>>>

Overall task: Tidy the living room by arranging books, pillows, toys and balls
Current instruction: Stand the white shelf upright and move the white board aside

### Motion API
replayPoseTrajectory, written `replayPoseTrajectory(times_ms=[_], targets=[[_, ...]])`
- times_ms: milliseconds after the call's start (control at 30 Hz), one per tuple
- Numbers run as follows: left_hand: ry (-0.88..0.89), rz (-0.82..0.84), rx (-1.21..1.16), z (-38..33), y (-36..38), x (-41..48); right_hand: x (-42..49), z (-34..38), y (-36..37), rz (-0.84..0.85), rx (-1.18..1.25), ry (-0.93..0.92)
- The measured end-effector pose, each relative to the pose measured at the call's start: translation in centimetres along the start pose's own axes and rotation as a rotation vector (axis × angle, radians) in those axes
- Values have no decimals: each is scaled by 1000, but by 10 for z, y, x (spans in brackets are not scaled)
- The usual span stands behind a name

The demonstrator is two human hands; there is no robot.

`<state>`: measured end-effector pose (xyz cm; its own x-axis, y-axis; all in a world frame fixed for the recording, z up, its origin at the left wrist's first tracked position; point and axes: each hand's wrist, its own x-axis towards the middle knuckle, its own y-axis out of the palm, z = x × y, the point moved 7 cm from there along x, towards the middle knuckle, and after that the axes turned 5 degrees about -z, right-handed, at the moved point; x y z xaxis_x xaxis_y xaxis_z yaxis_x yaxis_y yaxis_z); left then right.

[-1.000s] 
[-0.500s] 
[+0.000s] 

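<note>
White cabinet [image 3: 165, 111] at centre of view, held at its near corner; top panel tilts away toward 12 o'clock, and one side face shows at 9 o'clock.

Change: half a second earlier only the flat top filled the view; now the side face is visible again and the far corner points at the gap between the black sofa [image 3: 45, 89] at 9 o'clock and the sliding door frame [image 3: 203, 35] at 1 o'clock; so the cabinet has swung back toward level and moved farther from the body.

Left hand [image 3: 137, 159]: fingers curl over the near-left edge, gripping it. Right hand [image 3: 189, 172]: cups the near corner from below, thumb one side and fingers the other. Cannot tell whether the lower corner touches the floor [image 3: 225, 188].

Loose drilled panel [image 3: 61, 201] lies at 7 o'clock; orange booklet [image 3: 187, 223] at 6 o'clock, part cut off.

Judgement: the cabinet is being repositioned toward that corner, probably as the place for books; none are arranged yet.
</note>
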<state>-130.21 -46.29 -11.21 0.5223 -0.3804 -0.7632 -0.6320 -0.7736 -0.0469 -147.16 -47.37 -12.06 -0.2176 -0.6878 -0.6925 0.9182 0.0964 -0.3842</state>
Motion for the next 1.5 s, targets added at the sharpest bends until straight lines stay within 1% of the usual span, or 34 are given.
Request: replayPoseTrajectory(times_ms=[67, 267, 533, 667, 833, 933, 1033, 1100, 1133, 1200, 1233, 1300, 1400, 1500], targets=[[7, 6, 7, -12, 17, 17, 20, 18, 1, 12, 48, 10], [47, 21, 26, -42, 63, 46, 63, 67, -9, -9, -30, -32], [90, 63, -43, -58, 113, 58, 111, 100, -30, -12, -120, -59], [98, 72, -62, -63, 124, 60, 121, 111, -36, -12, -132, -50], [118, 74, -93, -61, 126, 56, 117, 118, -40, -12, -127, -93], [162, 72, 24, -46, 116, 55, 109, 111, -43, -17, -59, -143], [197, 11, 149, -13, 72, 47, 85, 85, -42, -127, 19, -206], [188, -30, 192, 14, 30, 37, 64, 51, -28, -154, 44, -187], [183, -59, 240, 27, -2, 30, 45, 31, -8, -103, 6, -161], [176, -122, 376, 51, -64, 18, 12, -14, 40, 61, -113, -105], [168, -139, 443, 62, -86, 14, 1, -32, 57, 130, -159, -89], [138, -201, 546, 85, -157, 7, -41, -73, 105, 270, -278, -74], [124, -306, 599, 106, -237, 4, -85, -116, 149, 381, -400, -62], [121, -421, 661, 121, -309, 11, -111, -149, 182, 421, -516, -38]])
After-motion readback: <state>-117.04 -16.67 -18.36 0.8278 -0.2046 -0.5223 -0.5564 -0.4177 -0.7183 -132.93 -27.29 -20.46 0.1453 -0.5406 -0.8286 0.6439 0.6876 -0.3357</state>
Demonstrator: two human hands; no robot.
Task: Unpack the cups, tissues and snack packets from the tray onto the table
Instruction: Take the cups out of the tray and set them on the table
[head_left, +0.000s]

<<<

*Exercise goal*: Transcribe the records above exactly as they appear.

*Solution below*:
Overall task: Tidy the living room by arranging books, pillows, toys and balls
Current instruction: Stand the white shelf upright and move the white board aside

### Motion API
replayPoseTrajectory, written `replayPoseTrajectory(times_ms=[_], targets=[[_, ...]])`
- times_ms: milliseconds after the call's start (control at 30 Hz), one per tuple
- Numbers run as follows: left_hand: ry (-0.88..0.89), rz (-0.82..0.84), rx (-1.21..1.16), z (-38..33), y (-36..38), x (-41..48); right_hand: x (-42..49), z (-34..38), y (-36..37), rz (-0.84..0.85), rx (-1.18..1.25), ry (-0.93..0.92)
- The measured end-effector pose, each relative to the pose measured at the call's start: translation in centimetres along the start pose's own axes and rotation as a rotation vector (axis × angle, radians) in those axes
- Values have no decimals: each is scaled by 1000, but by 10 for z, y, x (spans in brackets are not scaled)
- The usual span stands behind a name

The demonstrator is two human hands; there is no robot.

`<state>`: measured end-effector pose (xyz cm; its own x-axis, y-axis; all in a world frame fixed for the recording, z up, its origin at the left wrist's first tracked position; point and axes: each hand's wrist, its own x-axis towards the middle knuckle, its own y-axis out of the palm, z = x × y, the point moved 7 cm from there along x, towards the middle knuckle, and after that the axes turned 5 degrees about -z, right-handed, at the moved point; x y z xaxis_x xaxis_y xaxis_z yaxis_x yaxis_y yaxis_z); left then right.

[-1.000s] 
[-0.500s] 
[+0.000s] 

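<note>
White cabinet [image 3: 165, 111] at centre of view, held at its near corner; top panel tilts away toward 12 o'clock, and one side face shows at 9 o'clock.

Change: half a second earlier only the flat top filled the view; now the side face is visible again and the far corner points at the gap between the black sofa [image 3: 45, 89] at 9 o'clock and the sliding door frame [image 3: 203, 35] at 1 o'clock; so the cabinet has swung back toward level and moved farther from the body.

Left hand [image 3: 137, 159]: fingers curl over the near-left edge, gripping it. Right hand [image 3: 189, 172]: cups the near corner from below, thumb one side and fingers the other. Cannot tell whether the lower corner touches the floor [image 3: 225, 188].

Loose drilled panel [image 3: 61, 201] lies at 7 o'clock; orange booklet [image 3: 187, 223] at 6 o'clock, part cut off.

Judgement: the cabinet is being repositioned toward that corner, probably as the place for books; none are arranged yet.
</note>
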<state>-130.21 -46.29 -11.21 0.5223 -0.3804 -0.7632 -0.6320 -0.7736 -0.0469 -147.16 -47.37 -12.06 -0.2176 -0.6878 -0.6925 0.9182 0.0964 -0.3842</state>
Motion for the next 1.5 s, targets added at the sharpest bends until straight lines stay within 1% of the usual span, or 34 are given.
Request: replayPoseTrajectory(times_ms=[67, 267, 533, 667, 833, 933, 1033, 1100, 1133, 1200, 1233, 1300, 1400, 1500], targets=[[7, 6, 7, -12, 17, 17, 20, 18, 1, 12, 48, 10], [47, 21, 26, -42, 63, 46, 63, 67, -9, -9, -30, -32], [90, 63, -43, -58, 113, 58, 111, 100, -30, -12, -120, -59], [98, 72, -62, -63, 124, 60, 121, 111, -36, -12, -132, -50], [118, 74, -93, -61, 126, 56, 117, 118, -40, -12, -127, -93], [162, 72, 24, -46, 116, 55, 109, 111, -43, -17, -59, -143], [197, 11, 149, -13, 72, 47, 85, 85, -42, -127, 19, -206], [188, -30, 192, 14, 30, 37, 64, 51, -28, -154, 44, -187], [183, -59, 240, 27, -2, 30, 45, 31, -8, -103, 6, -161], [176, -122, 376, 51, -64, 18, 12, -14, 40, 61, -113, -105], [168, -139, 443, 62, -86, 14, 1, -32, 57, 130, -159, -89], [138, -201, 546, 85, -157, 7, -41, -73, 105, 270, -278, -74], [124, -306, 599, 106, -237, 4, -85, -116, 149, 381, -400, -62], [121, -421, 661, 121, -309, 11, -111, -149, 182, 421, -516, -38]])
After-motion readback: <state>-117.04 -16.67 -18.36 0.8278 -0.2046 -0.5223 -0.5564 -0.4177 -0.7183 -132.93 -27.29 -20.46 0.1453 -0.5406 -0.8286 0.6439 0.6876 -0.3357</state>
Demonstrator: two human hands; no robot.
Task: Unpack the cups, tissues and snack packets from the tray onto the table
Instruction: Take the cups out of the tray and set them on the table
[head_left, +0.000s]

This completes the exercise.